Secondary Outcome Measures

1. The level of pain at the 1st stage of labour [The pain is assessed before pain management in the delivery ward. Assessment through VAS (Visual Analogue Scale:1-10; in wich 1 represent no pain and 10 most severe pain participants had ever experienced).]

The pain is assessed before pain management in the delivery ward. Assessment through VAS (Visual Analogue Scale).

2. Rates of requests for epidural analgesia [Requests at time of admission to delivery ward]

yes/no

3. The assesment of anxiety in pregnancy and prior to delivery [First measurements between 12th and 14th week of pregnancy, second measurement between 36th and 38th week]

Using the STAI - State-Trait Anxiety Inventory. The study will use both, STAI-X1 and STAI-X2. STAI-X1 assesses current states of anxiety and STAI-X2 assesses anxiety as a personality trait. The Likert scale consist of 4 possible answers for statements assessing anxiety (ranging from never to very). According to the answers a key for evaluation is provided.

4. The assessment of childbirth anxiety (W-DEQ - The Wijma Delivery Expectancy/Experience Questionnaire) [First measurements between 12th and 14th week of pregnancy, second measurement between 36th and 38th week]

W-DEQ A questionnaire have 33 items. Woman is instructed to rate her personal feelings and cognitions on a six-point Likert scale with the endpoints market with "not at all" and "extremely" (0-5). The minimum score is 0, and the maximum score 165. The higher the score, the greater the fear of childbirth manifested.

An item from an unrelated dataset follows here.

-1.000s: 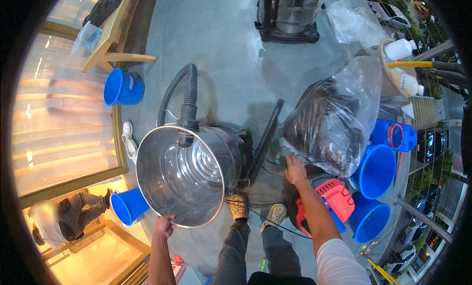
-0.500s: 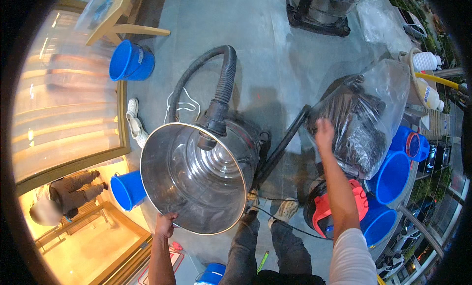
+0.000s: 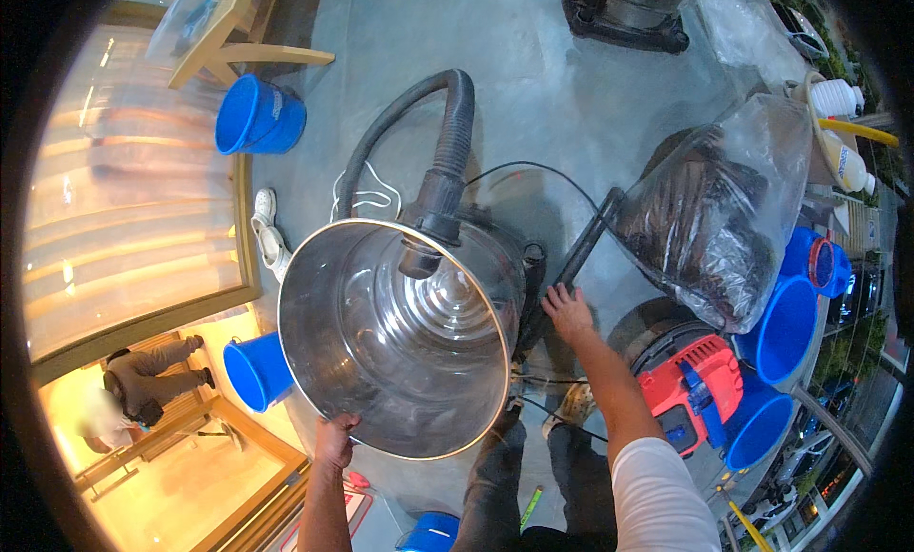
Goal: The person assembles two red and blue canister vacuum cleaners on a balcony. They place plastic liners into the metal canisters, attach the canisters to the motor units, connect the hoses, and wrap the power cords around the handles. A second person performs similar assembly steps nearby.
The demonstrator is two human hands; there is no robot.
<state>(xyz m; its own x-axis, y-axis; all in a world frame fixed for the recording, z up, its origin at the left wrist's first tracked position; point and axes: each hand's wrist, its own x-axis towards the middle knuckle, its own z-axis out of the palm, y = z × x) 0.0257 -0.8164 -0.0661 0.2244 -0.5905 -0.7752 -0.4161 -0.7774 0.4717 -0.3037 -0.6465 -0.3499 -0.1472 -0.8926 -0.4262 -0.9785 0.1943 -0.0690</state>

5. The locally validated locally Pregnancy Concerns Scale (LJZT) Questionnaire of anxiety in pregnancy [First measurements between 12th and 14th week of pregnancy, second measurement between 36th and 38th week]

PCS have 16 items. Participant rate her personal feelings on a four-point scale with endpoints "not concerned" and "pronounced concerned" (0-3). The minimum score is 0, and the maximum score 48.